Once you find the line with "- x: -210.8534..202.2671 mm" in the entries below, return exactly every line from it through the line with "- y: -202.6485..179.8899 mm".

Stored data
==*==
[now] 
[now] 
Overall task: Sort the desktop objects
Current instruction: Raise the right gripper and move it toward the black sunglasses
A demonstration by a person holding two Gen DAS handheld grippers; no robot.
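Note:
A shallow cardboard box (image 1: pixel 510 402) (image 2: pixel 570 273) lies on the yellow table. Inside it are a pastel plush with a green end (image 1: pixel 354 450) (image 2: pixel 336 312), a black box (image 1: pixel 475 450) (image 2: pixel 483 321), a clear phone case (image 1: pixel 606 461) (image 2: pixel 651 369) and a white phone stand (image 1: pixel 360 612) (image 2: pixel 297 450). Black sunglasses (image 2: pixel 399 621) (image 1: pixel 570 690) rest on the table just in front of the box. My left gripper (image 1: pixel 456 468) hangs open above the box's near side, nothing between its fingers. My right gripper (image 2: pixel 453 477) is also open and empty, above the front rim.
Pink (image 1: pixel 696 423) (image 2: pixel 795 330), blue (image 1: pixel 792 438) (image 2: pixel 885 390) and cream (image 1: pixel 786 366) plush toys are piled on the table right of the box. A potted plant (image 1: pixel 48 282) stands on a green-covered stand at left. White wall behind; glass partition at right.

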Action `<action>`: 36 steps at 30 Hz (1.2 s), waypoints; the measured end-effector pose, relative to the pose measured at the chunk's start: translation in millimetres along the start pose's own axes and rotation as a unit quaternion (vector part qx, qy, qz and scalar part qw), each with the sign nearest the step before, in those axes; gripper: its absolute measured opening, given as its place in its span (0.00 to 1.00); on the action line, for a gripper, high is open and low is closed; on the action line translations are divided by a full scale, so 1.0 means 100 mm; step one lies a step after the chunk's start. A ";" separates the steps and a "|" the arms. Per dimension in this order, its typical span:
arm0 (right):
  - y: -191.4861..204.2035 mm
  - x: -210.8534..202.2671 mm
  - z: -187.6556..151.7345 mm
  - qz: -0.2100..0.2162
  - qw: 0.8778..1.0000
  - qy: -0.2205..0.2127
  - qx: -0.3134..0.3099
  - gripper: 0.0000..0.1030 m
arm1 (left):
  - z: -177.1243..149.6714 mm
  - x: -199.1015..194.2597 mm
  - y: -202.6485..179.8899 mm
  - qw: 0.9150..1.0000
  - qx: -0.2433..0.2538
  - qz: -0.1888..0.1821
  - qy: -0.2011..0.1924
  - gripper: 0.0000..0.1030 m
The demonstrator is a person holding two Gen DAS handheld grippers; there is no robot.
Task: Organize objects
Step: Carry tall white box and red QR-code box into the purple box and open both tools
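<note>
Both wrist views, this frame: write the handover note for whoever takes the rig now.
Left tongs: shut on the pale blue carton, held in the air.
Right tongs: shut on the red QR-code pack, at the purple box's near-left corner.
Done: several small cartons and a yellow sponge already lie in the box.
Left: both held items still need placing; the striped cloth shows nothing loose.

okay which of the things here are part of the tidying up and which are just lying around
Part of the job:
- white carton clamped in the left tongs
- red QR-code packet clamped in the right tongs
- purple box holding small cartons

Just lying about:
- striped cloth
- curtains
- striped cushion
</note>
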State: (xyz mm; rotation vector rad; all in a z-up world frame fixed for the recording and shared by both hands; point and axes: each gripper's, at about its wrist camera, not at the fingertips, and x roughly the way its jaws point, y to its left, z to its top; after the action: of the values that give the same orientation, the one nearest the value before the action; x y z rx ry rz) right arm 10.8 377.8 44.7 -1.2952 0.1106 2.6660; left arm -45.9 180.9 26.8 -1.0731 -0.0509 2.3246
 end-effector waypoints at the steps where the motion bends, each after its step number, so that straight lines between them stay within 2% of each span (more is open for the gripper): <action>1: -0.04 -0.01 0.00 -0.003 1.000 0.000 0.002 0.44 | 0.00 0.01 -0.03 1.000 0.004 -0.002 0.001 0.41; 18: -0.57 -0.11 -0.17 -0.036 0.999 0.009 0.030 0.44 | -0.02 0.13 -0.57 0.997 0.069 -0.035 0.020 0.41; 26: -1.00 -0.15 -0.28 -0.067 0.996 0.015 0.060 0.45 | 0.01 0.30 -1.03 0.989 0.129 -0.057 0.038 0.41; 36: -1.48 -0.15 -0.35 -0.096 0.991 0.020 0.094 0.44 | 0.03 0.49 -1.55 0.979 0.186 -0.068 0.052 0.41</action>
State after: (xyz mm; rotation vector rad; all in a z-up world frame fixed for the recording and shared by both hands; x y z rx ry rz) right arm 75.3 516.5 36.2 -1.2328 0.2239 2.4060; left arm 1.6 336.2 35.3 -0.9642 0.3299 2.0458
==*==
EXERCISE RESULT:
  - x: -210.8534..202.2671 mm
  - z: -187.6556..151.7345 mm
  - qz: -0.2100..0.2162
  - qw: 0.8778..1.0000
  - qy: -0.2205..0.2127
  - qx: -0.3134..0.3099
  - gripper: 0.0000..0.1030 m
arm1 (left):
  - z: -177.1243..149.6714 mm
  - x: -199.1015..194.2597 mm
  - y: -202.6485..179.8899 mm

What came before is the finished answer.